Self portraits by Felix
Felix barges into my bedroom with unnecessary belligerence, slamming the door into my desk, in turn causing my desk lamp to fall to the floor, smashing the bulb. “Uh, sorry,” he says, groping for the light switch in the dark. “Was that my fault or yours?”
“What do you want Felix?”
“It’s my last day in New York,” he says. “I thought maybe we could do something fun, together. I realized I’ve been here for three months and have barely seen anything besides Bushwick and the insides of bars. I want to spend my last few hours being a tourist.”
“So what do you want to do?” I ask, looking out the window. It’s snowing. What is normally a view of a vacant lot has morphed into a bazillion swirling white speckles.
“Well I was thinking about going to see the Statue of Liberty,” he says, scratching his head, “but then I was like, ‘Eww I don’t want to see that.’ And then I thought maybe I should go to Ground Zero before I leave, but to be honest I really don’t even care. Now I’m thinking maybe I’ll go to Wall Street, but like, what even is Wall Street anyway?” He begins to walk from his position in the doorway toward the window, but on the way trips over nothing, falling face first onto the floor.
“Dude seriously,” I say. “What’s the deal with all the falling and smashing and breaking stuff? I can’t have you in my room, you’re a liability.”
“I’ve told you a million times!” he says into the floorboards. “I have developmental dyspraxia!”
“Oh my god that’s not even a real thing. I Googled it once. It’s basically just a fancy way of saying ‘stupid’.”
“It is real!” he shouts. “I have a serious disease! My brain can’t communicate to my body properly! Or wait… is that it? Whatever, basically it means I have bad coordination.” He peels himself off the floor and limps back to his room. He spends the next two hours taking Macbook photos of himself in various locations around the house, followed by an additional hour spent superimposing images of acorns onto said photographs. He never makes it out of the apartment.

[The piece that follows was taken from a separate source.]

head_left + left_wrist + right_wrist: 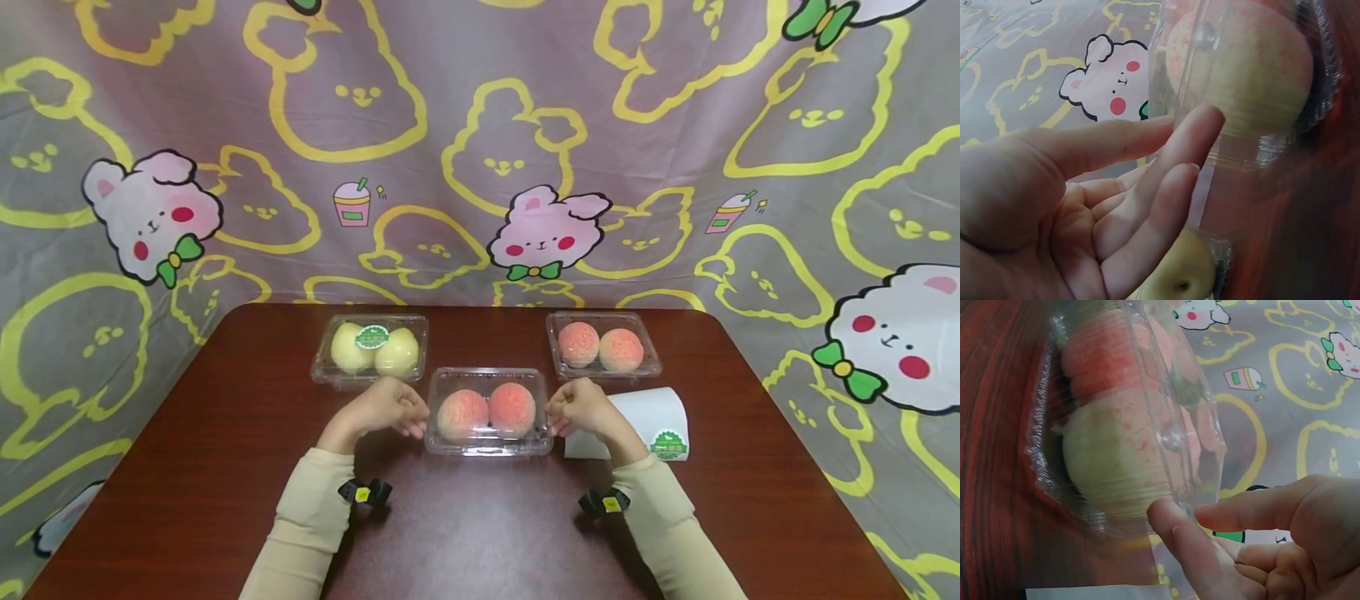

When it’s finally time for Felix to leave for the airport he hugs me and says, “I’m glad we’re friends.”
“Are we friends?” I ask, suddenly realizing that even after three months I barely know anything about him, and that I can’t remember a single conversation we’ve ever had that lasted longer than five minutes. Although I have heard him orgasm quite a few times–the walls in this apartment are super thin–which I guess is pretty intimate.
“I don’t know, are we?” He scrunches up his nose and crinkles his forehead. This is the face he makes whenever he’s trying to work something out, so like always. “Yeah, I think we are, probably, I guess,” he finally decides. And I smile and shrug my shoulders as if to say yeah, I think so too.
On his way out Felix drops his suitcase down the flight of stairs that leads from our apartment to the building’s front door, dislodging two wooden rods from the staircase banister. “TTYL!” he shouts as he stumbles out the door into the falling snow. I hate myself for saying this, but I sort of miss him already.